* **AIM OF THE EXERCISE**: Nothing but a number should be given: the count of lines in the data that include the string "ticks".

============================================================

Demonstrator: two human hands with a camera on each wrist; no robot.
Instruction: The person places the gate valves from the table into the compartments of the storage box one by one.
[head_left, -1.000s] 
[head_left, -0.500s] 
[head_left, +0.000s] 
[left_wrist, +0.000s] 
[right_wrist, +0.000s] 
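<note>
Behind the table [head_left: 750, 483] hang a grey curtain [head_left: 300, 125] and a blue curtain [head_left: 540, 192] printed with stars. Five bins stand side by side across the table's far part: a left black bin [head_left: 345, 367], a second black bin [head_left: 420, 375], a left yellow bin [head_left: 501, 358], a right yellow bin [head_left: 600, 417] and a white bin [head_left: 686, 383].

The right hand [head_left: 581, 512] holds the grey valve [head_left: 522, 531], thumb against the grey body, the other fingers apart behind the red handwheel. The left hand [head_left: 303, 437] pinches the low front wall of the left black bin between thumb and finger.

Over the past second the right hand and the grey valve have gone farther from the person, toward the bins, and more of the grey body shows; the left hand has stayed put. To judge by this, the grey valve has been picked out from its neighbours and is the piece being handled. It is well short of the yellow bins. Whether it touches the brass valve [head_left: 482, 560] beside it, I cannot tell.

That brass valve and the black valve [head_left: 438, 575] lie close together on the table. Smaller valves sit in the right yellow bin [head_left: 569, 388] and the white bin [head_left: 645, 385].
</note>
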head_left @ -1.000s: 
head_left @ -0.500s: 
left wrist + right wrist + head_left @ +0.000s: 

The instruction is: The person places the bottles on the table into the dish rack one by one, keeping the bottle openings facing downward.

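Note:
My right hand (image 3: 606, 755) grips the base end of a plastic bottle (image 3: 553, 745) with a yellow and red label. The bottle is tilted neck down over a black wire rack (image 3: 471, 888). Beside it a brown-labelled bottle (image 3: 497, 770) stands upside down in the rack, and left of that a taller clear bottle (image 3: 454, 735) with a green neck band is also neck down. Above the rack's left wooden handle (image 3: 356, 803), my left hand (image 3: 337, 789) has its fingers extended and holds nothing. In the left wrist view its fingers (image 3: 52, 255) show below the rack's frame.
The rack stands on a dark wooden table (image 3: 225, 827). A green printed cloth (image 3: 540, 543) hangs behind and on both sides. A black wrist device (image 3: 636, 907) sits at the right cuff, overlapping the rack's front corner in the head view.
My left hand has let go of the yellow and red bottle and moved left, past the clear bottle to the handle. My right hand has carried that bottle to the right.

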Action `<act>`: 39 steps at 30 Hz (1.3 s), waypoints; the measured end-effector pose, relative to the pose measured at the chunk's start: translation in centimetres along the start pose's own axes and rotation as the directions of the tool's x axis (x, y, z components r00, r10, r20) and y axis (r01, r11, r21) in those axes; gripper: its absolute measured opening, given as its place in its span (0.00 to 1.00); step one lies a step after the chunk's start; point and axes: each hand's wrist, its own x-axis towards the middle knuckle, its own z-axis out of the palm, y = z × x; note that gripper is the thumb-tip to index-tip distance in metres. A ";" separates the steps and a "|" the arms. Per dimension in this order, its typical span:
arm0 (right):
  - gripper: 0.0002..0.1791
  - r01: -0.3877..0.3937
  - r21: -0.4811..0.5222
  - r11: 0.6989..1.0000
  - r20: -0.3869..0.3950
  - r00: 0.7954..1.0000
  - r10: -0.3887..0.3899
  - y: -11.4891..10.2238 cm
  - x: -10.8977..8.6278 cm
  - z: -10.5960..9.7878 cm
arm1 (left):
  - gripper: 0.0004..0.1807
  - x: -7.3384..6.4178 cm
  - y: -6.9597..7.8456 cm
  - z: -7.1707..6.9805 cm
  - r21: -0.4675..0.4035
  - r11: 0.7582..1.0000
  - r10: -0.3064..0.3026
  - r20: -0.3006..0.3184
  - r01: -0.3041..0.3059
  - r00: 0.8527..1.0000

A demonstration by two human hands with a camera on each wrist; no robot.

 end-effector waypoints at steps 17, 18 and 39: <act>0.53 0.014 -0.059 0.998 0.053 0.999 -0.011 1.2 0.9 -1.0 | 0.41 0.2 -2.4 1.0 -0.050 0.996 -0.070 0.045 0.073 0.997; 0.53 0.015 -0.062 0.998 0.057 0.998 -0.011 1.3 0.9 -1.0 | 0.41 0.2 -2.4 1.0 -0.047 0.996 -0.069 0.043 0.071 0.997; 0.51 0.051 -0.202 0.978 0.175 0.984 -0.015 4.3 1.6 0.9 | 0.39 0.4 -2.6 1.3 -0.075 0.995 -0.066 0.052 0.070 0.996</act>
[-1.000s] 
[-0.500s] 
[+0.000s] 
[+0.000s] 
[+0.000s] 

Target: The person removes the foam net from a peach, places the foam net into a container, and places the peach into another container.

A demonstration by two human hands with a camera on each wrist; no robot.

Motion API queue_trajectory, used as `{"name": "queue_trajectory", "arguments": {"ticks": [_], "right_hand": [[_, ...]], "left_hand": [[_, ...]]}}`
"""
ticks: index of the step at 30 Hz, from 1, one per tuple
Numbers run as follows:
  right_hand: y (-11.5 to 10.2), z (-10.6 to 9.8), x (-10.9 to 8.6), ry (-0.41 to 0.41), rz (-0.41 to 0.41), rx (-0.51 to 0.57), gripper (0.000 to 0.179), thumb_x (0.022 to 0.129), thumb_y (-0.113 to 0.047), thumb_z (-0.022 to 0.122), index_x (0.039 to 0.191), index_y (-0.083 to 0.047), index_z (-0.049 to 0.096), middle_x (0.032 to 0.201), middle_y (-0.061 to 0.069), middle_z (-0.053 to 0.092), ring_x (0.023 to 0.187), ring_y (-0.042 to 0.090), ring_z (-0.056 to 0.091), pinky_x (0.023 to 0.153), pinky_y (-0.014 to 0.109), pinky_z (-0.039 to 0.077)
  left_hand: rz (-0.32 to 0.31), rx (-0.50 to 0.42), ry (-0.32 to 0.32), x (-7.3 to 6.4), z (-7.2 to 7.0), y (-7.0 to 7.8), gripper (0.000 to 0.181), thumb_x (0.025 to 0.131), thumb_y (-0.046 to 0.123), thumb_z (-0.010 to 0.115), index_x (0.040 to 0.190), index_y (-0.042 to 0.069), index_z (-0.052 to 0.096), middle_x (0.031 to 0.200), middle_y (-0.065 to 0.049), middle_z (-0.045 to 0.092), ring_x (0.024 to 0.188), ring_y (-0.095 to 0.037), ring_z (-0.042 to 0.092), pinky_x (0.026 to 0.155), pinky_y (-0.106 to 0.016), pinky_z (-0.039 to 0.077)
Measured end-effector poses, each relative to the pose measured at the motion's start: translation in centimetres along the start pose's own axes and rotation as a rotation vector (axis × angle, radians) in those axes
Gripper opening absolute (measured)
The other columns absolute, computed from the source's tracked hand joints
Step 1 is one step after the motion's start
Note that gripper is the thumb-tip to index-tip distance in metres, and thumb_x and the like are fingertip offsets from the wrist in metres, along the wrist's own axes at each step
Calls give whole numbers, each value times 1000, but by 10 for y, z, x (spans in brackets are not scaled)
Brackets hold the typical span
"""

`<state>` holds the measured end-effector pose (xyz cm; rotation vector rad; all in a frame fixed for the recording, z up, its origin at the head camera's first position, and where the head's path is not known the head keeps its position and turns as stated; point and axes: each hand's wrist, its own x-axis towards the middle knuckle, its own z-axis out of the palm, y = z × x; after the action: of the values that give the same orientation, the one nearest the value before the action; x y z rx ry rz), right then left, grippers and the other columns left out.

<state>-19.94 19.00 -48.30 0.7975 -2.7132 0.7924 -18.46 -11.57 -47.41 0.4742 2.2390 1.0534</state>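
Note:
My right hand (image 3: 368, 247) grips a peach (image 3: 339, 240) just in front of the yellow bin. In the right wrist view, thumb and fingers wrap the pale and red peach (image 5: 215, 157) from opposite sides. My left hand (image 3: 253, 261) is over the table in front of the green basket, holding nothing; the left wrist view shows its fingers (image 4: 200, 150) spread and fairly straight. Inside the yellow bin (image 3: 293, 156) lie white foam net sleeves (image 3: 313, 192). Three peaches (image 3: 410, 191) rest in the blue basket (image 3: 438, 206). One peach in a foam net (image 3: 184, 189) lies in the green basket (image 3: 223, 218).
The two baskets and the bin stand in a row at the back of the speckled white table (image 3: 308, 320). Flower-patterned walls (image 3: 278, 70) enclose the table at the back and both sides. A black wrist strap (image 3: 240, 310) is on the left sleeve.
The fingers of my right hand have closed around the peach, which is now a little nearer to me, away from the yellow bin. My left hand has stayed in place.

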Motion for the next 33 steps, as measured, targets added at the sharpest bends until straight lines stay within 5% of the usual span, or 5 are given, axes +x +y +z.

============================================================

* **OUTPUT BELOW**: 2